Gözümü kaçırmamla yok olan silüetin yerini yine, her zamanki gibi, siyah beyazlı kedi almıştı. Bir ismi yoktu, bu denli bağlanmanın gereği olmadığını düşünmüştüm. Onun ise tam tersi düşündüğünden eminim. Sabah akşam önüne koyduğum yemek-su, bazen kafasını okşamam dışında bir sevgi göstermememe rağmen her zaman kapımın yanında yatıyordu. Uzun kuleden kovulduğunda ise bu sefer kulenin giriş kapısında. Her zaman dönebileceği ve güvende olacağı bir yer olarak belirlemişti burayı. Ziyanı yoktu. Onu eve alma konusunda dürtülerimi bastırıyordum hep. Duyduğu karşılıksız güvene karşılık ona sıcak bir yatak vermek ikimizi de memnun ederdi muhtemelen. Fakat uzun görev süreçlerinde onunla ilgilenecek birini bulmak zordu. Babamın çalışma saatleri zaten düzensizdi. Kaito? Onun bir kedi ile geçinebileceğini düşünmek absürt bir düşünceydi. Zaten birkaç ay önce jounin olmuştu ve o zamandan beri yüzünü dahi görememiştim. Bir süre görmemek de iyi olurdu aslında. Benden önce terfii almış olmasına gönülden sevinsem de zihnimin bir köşesinde beni gıdıklayan burukluğu atamamıştım. Kaito, bu rütbeyi kesinlikle haketmişti. Benden daha aktifti, daha atılgandı. Yeteneklerimiz arasında bir uçurum olmadığından emindim, sadece fazla çekingendim. Belki Yuki. Onunla senelerdir konuşmamıştım ve birden evimin anahtarını vermek çıkarcı bir hareket olurdu. Kedi için en uygun yer, özgürlüğünü yaşayabileceği dışarısıydı. Belki emekli olunca.

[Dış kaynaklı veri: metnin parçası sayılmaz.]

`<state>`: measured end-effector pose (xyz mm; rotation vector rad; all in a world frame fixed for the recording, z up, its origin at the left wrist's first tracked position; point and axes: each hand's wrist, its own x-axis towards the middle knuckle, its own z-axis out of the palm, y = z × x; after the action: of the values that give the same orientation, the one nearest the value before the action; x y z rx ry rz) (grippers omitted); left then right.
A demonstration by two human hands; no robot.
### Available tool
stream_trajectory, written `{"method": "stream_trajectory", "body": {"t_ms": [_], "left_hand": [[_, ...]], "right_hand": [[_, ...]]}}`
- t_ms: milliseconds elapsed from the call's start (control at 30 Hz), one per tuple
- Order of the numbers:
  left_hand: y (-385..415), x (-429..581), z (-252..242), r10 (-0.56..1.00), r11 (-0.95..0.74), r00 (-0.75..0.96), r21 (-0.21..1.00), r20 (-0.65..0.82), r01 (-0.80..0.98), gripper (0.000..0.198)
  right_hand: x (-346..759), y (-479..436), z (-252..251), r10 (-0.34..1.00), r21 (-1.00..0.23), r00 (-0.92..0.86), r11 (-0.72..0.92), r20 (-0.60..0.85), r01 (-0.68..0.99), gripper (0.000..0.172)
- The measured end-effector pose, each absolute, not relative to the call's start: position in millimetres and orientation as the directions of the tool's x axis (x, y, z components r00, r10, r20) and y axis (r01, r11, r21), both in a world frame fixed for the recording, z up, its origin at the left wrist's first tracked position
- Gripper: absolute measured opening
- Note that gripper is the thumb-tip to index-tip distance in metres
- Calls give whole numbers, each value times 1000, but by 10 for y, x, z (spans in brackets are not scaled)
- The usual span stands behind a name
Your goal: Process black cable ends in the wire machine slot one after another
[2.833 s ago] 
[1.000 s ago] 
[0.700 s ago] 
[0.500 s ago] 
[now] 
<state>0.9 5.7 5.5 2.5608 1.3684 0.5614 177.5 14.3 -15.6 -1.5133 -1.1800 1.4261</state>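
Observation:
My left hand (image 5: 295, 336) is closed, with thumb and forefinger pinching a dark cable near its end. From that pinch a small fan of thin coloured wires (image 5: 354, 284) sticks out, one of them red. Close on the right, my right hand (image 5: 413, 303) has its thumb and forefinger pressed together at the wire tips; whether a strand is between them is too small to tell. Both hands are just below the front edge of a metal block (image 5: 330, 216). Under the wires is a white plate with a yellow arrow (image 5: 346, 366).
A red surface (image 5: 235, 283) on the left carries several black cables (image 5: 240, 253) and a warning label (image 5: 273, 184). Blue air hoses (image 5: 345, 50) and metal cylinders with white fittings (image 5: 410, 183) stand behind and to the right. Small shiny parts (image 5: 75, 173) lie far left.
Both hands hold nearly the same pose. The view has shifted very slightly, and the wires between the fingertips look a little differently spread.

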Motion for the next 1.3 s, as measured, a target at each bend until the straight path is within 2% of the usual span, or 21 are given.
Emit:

Çıplak ayaklarımla soğuk zeminden kaçarcasına yemek masasının başına geçtim. Masanın üzeri henüz temizlemeyi tamamladığım ekipmanlarla doluydu. Bu, babamdan aldığım bir alışkanlıktı. Serbest zamanlarımı bir sonraki göreve hazır olmak için çabalamakla geçirmemi öğütlerdi. Masada duran hazır ekipmanlar ve yeni görev emri ile birlikte ne kadar haklı olduğunu tekrar anlamıştım. Boş birkaç bardağı tezgaha aldıktan sonra parşömenin üzerindeki mühürü kırdım ve açtım. Direk olarak adıma yazılmıştı. Standart taslak bir metin olduğunu biliyorum, yine de parşömenin en başında kendi ismimi görmek beni moda sokmaya yetmişti. Kısa ancak fazlasıyla açıklayıcı bir özet bulunuyordu. Birkaç ay önce terkedilmiş bölgeye düzenlenen bir görevden bahsediyordu. Bir jounin ve ona atanmış ufak bir birlik terkedilmiş bölgedeki Riaru mevzilenmesini araştırmak için görevlendirilmişti. Bu ekipten ise görev için köyden ayrılmalarından beri haber alınamıyordu.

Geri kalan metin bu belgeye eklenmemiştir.